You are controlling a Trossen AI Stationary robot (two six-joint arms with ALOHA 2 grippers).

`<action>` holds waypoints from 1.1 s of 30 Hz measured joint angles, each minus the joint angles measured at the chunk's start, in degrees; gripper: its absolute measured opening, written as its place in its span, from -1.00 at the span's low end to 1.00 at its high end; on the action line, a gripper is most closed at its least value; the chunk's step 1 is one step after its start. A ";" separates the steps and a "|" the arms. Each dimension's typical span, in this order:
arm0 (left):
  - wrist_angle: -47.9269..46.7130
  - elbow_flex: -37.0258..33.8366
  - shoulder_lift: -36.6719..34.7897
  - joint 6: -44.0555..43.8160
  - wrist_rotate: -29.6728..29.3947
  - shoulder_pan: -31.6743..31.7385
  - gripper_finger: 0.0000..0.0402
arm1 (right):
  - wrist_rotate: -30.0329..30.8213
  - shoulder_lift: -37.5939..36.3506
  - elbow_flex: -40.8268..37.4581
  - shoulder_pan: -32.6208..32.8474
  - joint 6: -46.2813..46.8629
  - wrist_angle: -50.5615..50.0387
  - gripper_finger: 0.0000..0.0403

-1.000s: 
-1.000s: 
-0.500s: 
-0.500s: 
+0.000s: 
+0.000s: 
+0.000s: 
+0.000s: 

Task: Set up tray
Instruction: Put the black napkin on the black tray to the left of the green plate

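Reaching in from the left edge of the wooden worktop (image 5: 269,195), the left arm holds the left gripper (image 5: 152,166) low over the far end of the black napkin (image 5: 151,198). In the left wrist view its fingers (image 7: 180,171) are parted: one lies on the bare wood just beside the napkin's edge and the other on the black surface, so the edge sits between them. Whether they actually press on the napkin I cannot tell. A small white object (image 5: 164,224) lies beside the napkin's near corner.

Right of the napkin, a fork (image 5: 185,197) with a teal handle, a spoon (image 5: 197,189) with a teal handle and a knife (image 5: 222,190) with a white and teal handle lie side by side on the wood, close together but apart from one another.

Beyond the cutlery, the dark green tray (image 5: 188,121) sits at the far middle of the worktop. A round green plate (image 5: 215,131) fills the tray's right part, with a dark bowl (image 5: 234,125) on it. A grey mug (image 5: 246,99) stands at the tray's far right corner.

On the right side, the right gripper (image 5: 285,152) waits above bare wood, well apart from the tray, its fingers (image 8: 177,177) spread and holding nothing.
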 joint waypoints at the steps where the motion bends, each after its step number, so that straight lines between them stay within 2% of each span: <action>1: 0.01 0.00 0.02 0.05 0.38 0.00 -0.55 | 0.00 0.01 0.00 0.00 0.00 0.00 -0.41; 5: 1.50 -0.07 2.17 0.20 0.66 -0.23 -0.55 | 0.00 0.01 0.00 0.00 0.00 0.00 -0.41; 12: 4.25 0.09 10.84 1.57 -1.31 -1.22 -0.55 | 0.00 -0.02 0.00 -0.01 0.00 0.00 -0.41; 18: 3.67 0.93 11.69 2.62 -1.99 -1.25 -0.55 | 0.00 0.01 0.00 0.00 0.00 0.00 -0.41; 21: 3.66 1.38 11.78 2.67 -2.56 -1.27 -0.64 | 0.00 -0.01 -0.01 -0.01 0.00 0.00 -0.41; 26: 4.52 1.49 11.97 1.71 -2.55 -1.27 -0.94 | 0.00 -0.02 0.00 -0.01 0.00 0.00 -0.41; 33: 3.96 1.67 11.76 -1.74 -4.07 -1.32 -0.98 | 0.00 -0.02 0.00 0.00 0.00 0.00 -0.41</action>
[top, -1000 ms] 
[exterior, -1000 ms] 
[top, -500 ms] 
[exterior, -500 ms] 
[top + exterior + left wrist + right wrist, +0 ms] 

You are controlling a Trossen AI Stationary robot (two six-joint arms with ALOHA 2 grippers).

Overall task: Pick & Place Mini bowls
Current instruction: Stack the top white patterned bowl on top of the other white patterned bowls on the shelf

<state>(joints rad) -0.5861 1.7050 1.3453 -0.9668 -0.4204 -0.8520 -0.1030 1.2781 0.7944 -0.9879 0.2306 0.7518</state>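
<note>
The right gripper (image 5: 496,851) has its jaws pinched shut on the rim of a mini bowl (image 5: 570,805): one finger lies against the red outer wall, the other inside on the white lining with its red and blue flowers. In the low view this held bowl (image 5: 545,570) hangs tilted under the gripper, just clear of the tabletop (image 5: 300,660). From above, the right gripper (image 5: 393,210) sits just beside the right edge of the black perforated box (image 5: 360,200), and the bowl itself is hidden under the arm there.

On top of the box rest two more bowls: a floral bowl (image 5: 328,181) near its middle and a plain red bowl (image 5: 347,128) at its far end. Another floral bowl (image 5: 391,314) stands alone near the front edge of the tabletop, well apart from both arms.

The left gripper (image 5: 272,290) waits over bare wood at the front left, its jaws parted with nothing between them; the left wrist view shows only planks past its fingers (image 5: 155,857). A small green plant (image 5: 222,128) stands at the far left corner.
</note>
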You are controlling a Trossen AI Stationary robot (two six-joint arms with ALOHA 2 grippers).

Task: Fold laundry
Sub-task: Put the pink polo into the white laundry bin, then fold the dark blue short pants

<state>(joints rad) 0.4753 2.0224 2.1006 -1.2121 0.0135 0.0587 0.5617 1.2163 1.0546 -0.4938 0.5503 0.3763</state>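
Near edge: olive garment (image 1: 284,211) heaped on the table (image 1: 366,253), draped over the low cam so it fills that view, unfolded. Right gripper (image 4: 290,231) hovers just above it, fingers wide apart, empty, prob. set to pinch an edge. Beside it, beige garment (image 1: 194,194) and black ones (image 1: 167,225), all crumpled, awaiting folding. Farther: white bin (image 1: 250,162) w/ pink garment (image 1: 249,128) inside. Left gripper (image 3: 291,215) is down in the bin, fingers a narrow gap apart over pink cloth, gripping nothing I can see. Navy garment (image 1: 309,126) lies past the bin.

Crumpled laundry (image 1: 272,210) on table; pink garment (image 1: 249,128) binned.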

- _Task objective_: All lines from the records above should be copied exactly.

- _Solution below_:
You are controlling a Trossen AI Stationary robot (two six-joint arms with ALOHA 2 grippers).

`<action>` holds waypoints from 1.1 s of 30 Hz measured joint angles, each minus the joint angles measured at the chunk's start, in degrees; gripper: its absolute measured opening, written as its place in its span, from -1.00 at the span's low end to 1.00 at its high end; on the action line, a gripper is most closed at its least value; the chunk's step 1 is one step after its start. A ";" separates the steps and a "|" the arms. Each dimension's typical span, in this order:
arm0 (left):
  - wrist_angle: -47.9269..46.7130
  - elbow_flex: -37.0258..33.8366
  - shoulder_lift: -36.6719..34.7897
  - joint 6: -44.0555..43.8160
  - wrist_rotate: -29.6728..29.3947
  - shoulder_pan: -31.6743..31.7385
  - gripper_finger: 0.0000..0.0402
arm1 (right):
  - wrist_rotate: -30.0329..30.8213
  - shoulder_lift: -37.5939..36.3506
  - elbow_flex: -40.8268..37.4581
  - shoulder_pan: -32.6208..32.8474
  - joint 6: -46.2813..46.8629
  - wrist_angle: -50.5615..50.0387
  - gripper_finger: 0.0000..0.0403

-1.000s: 
-1.000s: 
-0.500s: 
-0.500s: 
+0.000s: 
+0.000s: 
+0.000s: 
+0.000s: 

Task: Set up tray
Instruction: Put the black napkin on the black tray to the left of the green plate

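Reaching in from the left edge of the wooden worktop (image 5: 269,195), the left arm holds the left gripper (image 5: 152,166) low over the far end of the black napkin (image 5: 151,198). In the left wrist view its fingers (image 7: 180,171) are parted: one lies on the bare wood just beside the napkin's edge and the other on the black surface, so the edge sits between them. Whether they actually press on the napkin I cannot tell. A small white object (image 5: 164,224) lies beside the napkin's near corner.

Right of the napkin, a fork (image 5: 185,197) with a teal handle, a spoon (image 5: 197,189) with a teal handle and a knife (image 5: 222,190) with a white and teal handle lie side by side on the wood, close together but apart from one another.

Beyond the cutlery, the dark green tray (image 5: 188,121) sits at the far middle of the worktop. A round green plate (image 5: 215,131) fills the tray's right part, with a dark bowl (image 5: 234,125) on it. A grey mug (image 5: 246,99) stands at the tray's far right corner.

On the right side, the right gripper (image 5: 285,152) waits above bare wood, well apart from the tray, its fingers (image 8: 177,177) spread and holding nothing.
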 joint waypoints at the steps where the motion bends, each after its step number, so that straight lines between them stay within 2% of each span: <action>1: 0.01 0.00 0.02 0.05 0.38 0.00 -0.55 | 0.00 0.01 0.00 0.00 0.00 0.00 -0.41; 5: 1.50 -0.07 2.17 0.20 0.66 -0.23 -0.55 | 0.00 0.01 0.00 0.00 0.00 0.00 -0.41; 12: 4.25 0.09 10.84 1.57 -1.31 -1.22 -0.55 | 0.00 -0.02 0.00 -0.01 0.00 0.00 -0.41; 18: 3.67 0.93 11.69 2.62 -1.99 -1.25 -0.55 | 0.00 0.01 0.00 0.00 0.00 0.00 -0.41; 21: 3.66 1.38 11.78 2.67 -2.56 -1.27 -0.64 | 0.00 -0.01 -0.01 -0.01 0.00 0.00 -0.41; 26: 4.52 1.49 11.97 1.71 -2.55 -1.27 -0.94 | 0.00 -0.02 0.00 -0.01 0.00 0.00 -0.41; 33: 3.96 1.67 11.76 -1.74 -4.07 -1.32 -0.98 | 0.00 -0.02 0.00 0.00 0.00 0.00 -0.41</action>
[top, -1000 ms] 
[exterior, -1000 ms] 
[top, -500 ms] 
[exterior, -500 ms] 
[top + exterior + left wrist + right wrist, +0 ms] 

You are controlling a Trossen AI Stationary robot (two six-joint arms with ALOHA 2 grippers).

Overall task: Pick & Place Mini bowls
Current instruction: Stack the top white patterned bowl on top of the other white patterned bowls on the shelf

<state>(joints rad) -0.5861 1.7050 1.3453 -0.9668 -0.4204 -0.8520 -0.1030 1.2781 0.7944 -0.9879 0.2306 0.7518</state>
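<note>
The right gripper (image 5: 496,851) has its jaws pinched shut on the rim of a mini bowl (image 5: 570,805): one finger lies against the red outer wall, the other inside on the white lining with its red and blue flowers. In the low view this held bowl (image 5: 545,570) hangs tilted under the gripper, just clear of the tabletop (image 5: 300,660). From above, the right gripper (image 5: 393,210) sits just beside the right edge of the black perforated box (image 5: 360,200), and the bowl itself is hidden under the arm there.

On top of the box rest two more bowls: a floral bowl (image 5: 328,181) near its middle and a plain red bowl (image 5: 347,128) at its far end. Another floral bowl (image 5: 391,314) stands alone near the front edge of the tabletop, well apart from both arms.

The left gripper (image 5: 272,290) waits over bare wood at the front left, its jaws parted with nothing between them; the left wrist view shows only planks past its fingers (image 5: 155,857). A small green plant (image 5: 222,128) stands at the far left corner.
</note>
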You are controlling a Trossen AI Stationary robot (two six-joint arms with ALOHA 2 grippers).

Task: Fold laundry
Sub-task: Put the pink polo into the white laundry bin, then fold the dark blue short pants

<state>(joints rad) 0.4753 2.0224 2.1006 -1.2121 0.0135 0.0587 0.5617 1.2163 1.0546 -0.4938 0.5503 0.3763</state>
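Near edge: olive garment (image 1: 284,211) heaped on the table (image 1: 366,253), draped over the low cam so it fills that view, unfolded. Right gripper (image 4: 290,231) hovers just above it, fingers wide apart, empty, prob. set to pinch an edge. Beside it, beige garment (image 1: 194,194) and black ones (image 1: 167,225), all crumpled, awaiting folding. Farther: white bin (image 1: 250,162) w/ pink garment (image 1: 249,128) inside. Left gripper (image 3: 291,215) is down in the bin, fingers a narrow gap apart over pink cloth, gripping nothing I can see. Navy garment (image 1: 309,126) lies past the bin.

Crumpled laundry (image 1: 272,210) on table; pink garment (image 1: 249,128) binned.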

The response to this exercise is finished.